Why does Java serialization take up so much space? - java

I tried serializing instances of Byte and Integer and was shocked by how much space they took up when they were received on the other end. Why is it that it only takes 4 bytes to make an Integer, but it takes up over 10 times that many bytes upon serialization? I mean in C++, a final class has a 64 bit class identifier, plus its contents.

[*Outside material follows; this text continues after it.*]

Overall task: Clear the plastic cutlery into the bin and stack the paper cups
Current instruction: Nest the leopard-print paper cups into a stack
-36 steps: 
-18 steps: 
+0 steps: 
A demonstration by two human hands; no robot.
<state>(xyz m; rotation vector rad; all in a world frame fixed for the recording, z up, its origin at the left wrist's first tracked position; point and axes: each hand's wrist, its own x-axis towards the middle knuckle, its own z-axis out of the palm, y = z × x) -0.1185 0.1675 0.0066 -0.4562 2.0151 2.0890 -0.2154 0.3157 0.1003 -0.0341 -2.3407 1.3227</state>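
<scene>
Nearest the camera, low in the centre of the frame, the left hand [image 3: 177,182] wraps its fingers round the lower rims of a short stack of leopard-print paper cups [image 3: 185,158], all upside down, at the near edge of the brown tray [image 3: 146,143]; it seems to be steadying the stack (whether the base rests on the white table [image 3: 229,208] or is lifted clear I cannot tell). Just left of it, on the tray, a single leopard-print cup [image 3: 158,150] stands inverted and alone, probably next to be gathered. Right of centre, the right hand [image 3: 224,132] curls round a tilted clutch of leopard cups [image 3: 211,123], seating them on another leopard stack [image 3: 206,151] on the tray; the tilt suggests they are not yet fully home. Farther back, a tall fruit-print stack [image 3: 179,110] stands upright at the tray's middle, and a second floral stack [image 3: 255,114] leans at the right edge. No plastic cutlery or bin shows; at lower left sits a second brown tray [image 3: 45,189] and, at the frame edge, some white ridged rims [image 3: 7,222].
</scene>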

Going off that logic, I would expect an Integer to take up 64 + 32, or 96 bits when serialized.
import java.io.*;
public class Test {
public static void main (String[] ar) throws Exception {
ByteArrayOutputStream bos = new ByteArrayOutputStream();
ObjectOutput out = new ObjectOutputStream(bos);
out.writeObject(new Integer(32));
byte[] yourBytes = bos.toByteArray();
System.out.println("length: " + yourBytes.length + " bytes");
}
}
Output:
length: 81 bytes
Update:
public static void main(String[] args) throws IOException {
{
ByteArrayOutputStream bos1 = new ByteArrayOutputStream();
ObjectOutput out1 = new ObjectOutputStream(bos1);
out1.writeObject(new Boolean(false));
byte[] yourBytes = bos1.toByteArray();
System.out.println("1 Boolean length: " + yourBytes.length);
}
ByteArrayOutputStream bos = new ByteArrayOutputStream();
ObjectOutput out = new ObjectOutputStream(bos);
for (int i = 0; i < 1000; ++i) {
out.writeObject(new Boolean(true)); // 47 bytes
}
byte[] yourBytes = bos.toByteArray();
System.out.println("1000 Booleans length: " + yourBytes.length); // 7040 bytes
final int count = 1000;
ArrayList<Boolean> listBoolean = new ArrayList<>(count);
listBoolean.addAll(Collections.nCopies(count, Boolean.TRUE));
System.out.printf("ArrayList: %d%n", sizeOf(listBoolean)); // 5096 bytes
Boolean[] arrayBoolean = new Boolean[count];
Arrays.fill(arrayBoolean, true);
System.out.printf("Boolean[]: %d%n", sizeOf(arrayBoolean)); // 5083 bytes
boolean[] array = new boolean[count];
Arrays.fill(array, true);
System.out.printf("boolean[]: %d%n", sizeOf(array)); // 1027 bytes
BitSet bits = new BitSet(count);
bits.set(0, count);
System.out.printf("BitSet: %d%n", sizeOf(bits)); // 201 bytes
}
static int sizeOf(Serializable obj) throws IOException {
ByteArrayOutputStream bytesOut = new ByteArrayOutputStream();
ObjectOutputStream objsOut = new ObjectOutputStream(bytesOut);
objsOut.writeObject(obj);
return bytesOut.toByteArray().length;
}
Output:
1 Boolean length: 47 (47 bytes per Boolean)
1000 Booleans length: 7040 (7 bytes per Boolean)
ArrayList: 5096 (5 bytes per Boolean)
Boolean[]: 5083 (5 bytes per Boolean)
boolean[]: 1027 (1 bytes per boolean)
BitSet: 201 (1/5 of 1 byte per boolean)

Though Radiodef has clarified why the size of the serialized object is huge, i would like to make another point here so we don't forget the optimization present in the underlying java's serialization algorithm (almost in all algorithms).
When you write another Integer object (or any object which is already written), you would not see similar size (i mean the size would not be 81 * 2 = 162 bytes) in this case,
ObjectOutput out = new ObjectOutputStream(bos);
out.writeObject(new Integer(32));
out.writeObject(new Integer(65));
byte[] yourBytes = bos.toByteArray();
System.out.println("length: " + yourBytes.length + " bytes");
The way it works is that, when an instance (object) of class is requested for serialization for the first time, it writes the information about the whole class. i.e including class name, it writes the name of each fields present in the class. That's why the number of bytes are more. This is basically to handle the class evaluation cases properly.
While it sends the meta data of the class for first time, it also caches the same information into the local cache called value-cache or indirection table. So next time when another instance of same class is requested for serialization (remember the cache is applicable only at stream level, or before reset() is called), it just writes only a marker (just 4 bytes of information) so that the size would be less.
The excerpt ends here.